Trying to understand bi-pola

It seems to me that Bi-pola is a n illeness which is current, increasing and not understood.


About 2 years ago an old school friend developed symptoms which have been diagnosed as "border-line" Bi-Pola. NOT sure how boder line she is or if the NHS are extending their helping hand but she


has other health problems too which do not seem to be addressed.


During the UP time she is like a child who wants to eat all the sweets in the shop and goes on E bay buying all sorts of things that she does not need and booking holidays and theatre tickets....many, of which she is unable to attend as when she reaches a down she is,âpparently unable to get out of bed and lacks every basic motivation. So on a downer she pays no attention to the well being of the house or herself....and hides from the world.

The house is, apparently in a mess. She can not find her driving liscence or her passport and about a


week ago she had a car crash. The other driver is fine, she was vertually unmarked but the car was


a right off. Apparently she drove herself to the hospital for a blood test....having not eaten for 12 hours or longer...she is diabetic...she drove off to buy a toaster and fell asleep at the wheel.


She was, for the 4th time trying to visit us this week but without a passport and moving into


a down mode it did not materialise.


Now the doctors...oh yes the doctors ...they say she needs to help herself?


Some of us seem to manage through all sorts?


Are we stronger?


Are the doctors and social services doing enough?


Are the family doing their bit?


Are we going to loose the live's of friends and family through nonchalonce?


We all have friends buzzing around when we are the life and soul of the party


but when the light goes out....WHERE is everyon?



Yes so that is the way it is.

Everyone for themselves.

I too have just one family member back in UK

and a long lost cousin in Lincolnshire but no one close enough to

want to help.

So like you I have always taken care of me.

And not relied on others ..

Through serious illness and the added probs which arise after the event
It is impossible to survive without some depression especially when

the hospital and doctors failed so badly with their "BED SIDE manner"

But the teaching is about administering pills, surgery and hoping that sticking

plasters peform miracles.

Barbara, I coped alone when I was 20. But I had the support of my college at university and people the medics were afraid of. I had no family help, because I simply kept them out of it, but a few friends who kept an eye on me because I asked them to. The NHS is underfunded, overstretched and it is difficult to expect too much from them. They are happy to take a chance, prescribe some pills, pass it back to the GP to renew the prescriptions and end of story. When they get it wrong there's nothing much you can do about it, not a nice picture but friends in the NHS I've known most of my life describe it that way. Social services depend on the NHS to diagnose things first, so back to square one.

As for family in the UK, a sister and that's for me. Rest gone or who knows where. Lots of people are similar by middle age/late middle age, so never depend on family.

Brian I agree.

With what you have written.

One of the reason why I posted here is to make people more aware of this huge problem.

I belive that people need to open up their eyes to the whole situation of getting their ailments

properly diagnosed.

I have begged my friend to " GO PRIVATE" to look further into her health problems but she is

being masked by the idea of not spending the money and leaving it up to the NHS.

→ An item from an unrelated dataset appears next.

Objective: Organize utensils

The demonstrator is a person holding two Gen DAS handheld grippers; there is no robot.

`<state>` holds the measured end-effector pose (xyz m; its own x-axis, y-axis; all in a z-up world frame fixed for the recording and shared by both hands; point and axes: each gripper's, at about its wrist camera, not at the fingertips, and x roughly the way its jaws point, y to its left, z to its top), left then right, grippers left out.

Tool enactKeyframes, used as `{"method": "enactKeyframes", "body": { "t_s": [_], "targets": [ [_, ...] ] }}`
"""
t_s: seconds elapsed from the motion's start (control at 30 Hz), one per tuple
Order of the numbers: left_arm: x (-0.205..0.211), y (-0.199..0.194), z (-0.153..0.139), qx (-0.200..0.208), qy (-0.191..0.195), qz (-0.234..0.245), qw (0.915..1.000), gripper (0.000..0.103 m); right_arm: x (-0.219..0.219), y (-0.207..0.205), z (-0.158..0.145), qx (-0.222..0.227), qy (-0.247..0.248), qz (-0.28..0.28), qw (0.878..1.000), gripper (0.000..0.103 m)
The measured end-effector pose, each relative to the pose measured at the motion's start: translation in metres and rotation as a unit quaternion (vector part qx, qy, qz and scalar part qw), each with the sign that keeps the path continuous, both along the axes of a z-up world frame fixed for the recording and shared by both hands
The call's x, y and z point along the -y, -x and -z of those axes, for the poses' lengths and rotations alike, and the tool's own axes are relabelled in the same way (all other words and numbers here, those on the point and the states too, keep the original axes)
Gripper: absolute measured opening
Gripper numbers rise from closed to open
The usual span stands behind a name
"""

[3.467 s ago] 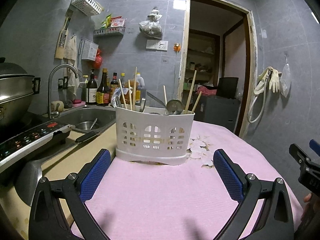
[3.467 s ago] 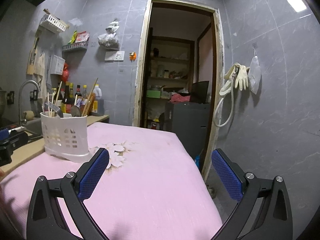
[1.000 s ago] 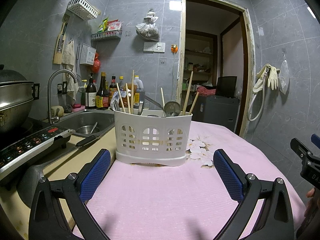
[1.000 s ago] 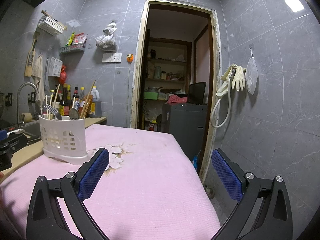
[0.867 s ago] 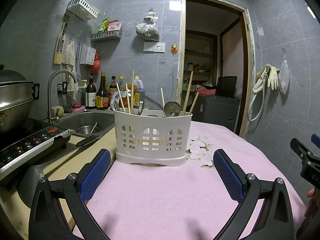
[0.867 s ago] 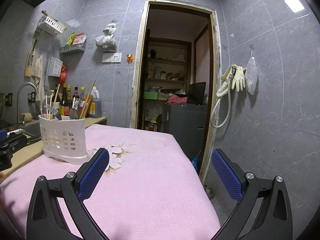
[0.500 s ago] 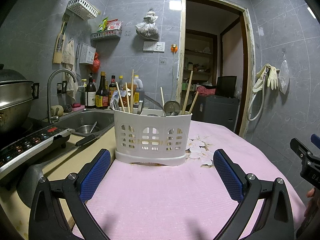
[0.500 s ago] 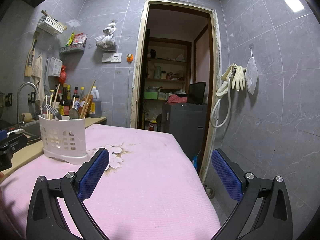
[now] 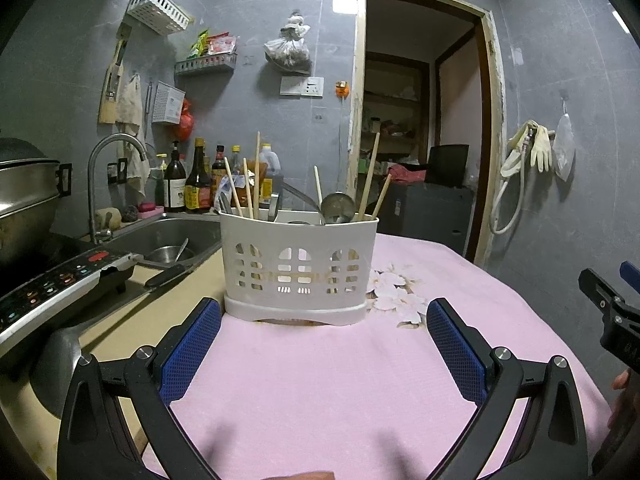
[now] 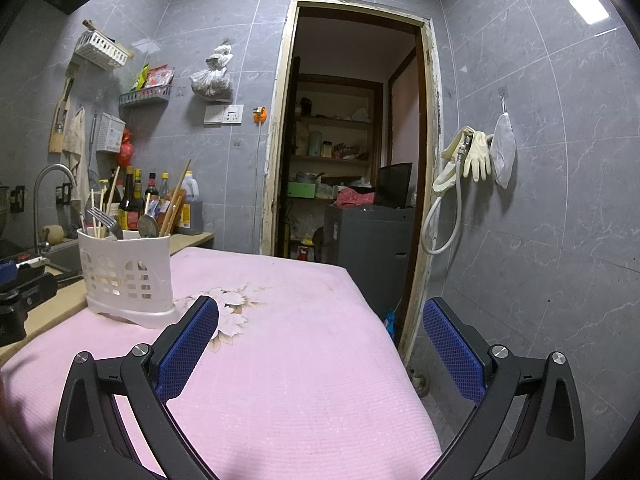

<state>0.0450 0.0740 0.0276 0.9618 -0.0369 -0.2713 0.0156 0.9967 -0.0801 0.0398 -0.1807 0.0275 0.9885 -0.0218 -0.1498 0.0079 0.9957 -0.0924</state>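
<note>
Pink cloth [image 9: 320, 380] covers the table under both tools. Nearest the white utensil caddy [image 9: 298, 268], the left gripper [image 9: 322, 344] hovers just short of its base, fingers spread wide and holding nothing; the right gripper [image 10: 320, 340] hangs off to the caddy's right, equally wide and empty. Inside the caddy stand chopsticks [image 9: 370, 176], a ladle [image 9: 338, 208] and a fork [image 10: 102, 220]. Light, stiff, probably slippery pieces; best pinched high on their handles.

One caddy [image 9: 298, 264] stands on one pink cloth [image 9: 340, 380]. It holds six chopsticks [image 9: 368, 178], one ladle [image 9: 338, 208] and one fork [image 10: 105, 220]. Two tools: left [image 9: 323, 346], right [image 10: 320, 344].
</note>
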Motion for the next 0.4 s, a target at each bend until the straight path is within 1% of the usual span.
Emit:
{"method": "enactKeyframes", "body": {
  "t_s": [0.17, 0.4],
  "targets": [
    [0.0002, -0.0037, 0.0038, -0.011, -0.001, 0.009, 0.9999, 0.101, 0.0003, -0.0001, 0.0003, -0.001, 0.002, -0.001, 1.000, 0.103],
    [0.0000, -0.0037, 0.0056, -0.011, 0.000, 0.010, 0.9999, 0.101, 0.0029, 0.0009, -0.0003, -0.005, 0.001, -0.001, 1.000, 0.103]
  ]
}}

The NHS does not seem willing...OR maybe aible to cope...

By leading a truely...unhappy existance she is now unable to do the work which she once enjoyed and

constantly lets people down in her whimsical way.

I do not go in for the ahs....WE must get past them.

But if family are not interested who is their left to take care of people who are

unable to take care of themselves.

Social services....on occassion.

Many of us have family in UK?

Firstly, you should use the bipolarity group for this one, secondly it is so easy to tell somebody they are bi-polar when they are not, since she is diabetic she needs that properly looked at. My ex (2nd) OH is a type one, insulin dependant diabetic. She and I still work together a bit, indeed we were on Skype to each other an hour ago and talking about her health. When she was first diagnosed it was as type two and had to change diet, etc. Later she was getting as batty as hell, ups and downs and forgetting meetings and other work, etc. It was one of the things that made her decide to live in another country and we divorced amicably so that we had the freedom to do things as individuals and she could get sorted. Friends and family did very little but make lots of mock sympathy 'aahhs' and I suspect that is quite common.

So get your friend to get checked THOROUGHLY before psychiatry takes over and helps her diabetes kill her. If she is bi-polar then there are lots of things from the pills I have always refused, via meditation groups, psycho-therapy without drugs, etc, etc. But get her to get a proper diagnosis from more than one person who knows what they are talking about first. It is too easy for medics to say 'X' then that is it, it is not!